*Input data:*
####

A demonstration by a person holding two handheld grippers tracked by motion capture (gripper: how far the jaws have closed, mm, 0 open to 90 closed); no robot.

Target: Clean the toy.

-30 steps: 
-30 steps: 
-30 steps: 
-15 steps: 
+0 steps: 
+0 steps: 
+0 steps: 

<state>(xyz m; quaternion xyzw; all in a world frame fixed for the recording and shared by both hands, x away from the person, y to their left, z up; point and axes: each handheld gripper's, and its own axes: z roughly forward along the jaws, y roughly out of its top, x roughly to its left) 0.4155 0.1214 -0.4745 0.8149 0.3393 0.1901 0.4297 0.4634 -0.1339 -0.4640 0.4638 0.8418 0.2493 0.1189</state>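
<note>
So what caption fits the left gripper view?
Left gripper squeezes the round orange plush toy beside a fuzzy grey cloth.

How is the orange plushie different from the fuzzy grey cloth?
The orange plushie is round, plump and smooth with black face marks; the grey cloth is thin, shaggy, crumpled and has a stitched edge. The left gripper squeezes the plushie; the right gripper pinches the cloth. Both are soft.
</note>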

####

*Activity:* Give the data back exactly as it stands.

*Response box:*
A demonstration by a person holding two handheld grippers tracked by motion capture (gripper: how far the jaws have closed, mm, 0 open to 90 closed); no robot.

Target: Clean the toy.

-30 steps: 
-30 steps: 
-30 steps: 
-15 steps: 
+0 steps: 
+0 steps: 
+0 steps: 

<state>(xyz m; quaternion xyzw; all in a world frame fixed for the recording and shared by both hands, x away from the person, y to their left, z up; point and axes: each handheld gripper's, and its own axes: z roughly forward along the jaws, y roughly out of its top, x roughly to its left) 0.4155 0.1214 -0.4745 0.8149 0.3393 0.1901 0.4297 0.4634 -0.1339 -0.4640 0.4638 0.8418 0.2493 0.1189</state>
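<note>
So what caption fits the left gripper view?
Left gripper squeezes the round orange plush toy beside a fuzzy grey cloth.

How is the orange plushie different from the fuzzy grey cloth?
The orange plushie is round, plump and smooth with black face marks; the grey cloth is thin, shaggy, crumpled and has a stitched edge. The left gripper squeezes the plushie; the right gripper pinches the cloth. Both are soft.
</note>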

The exercise is complete as it stands.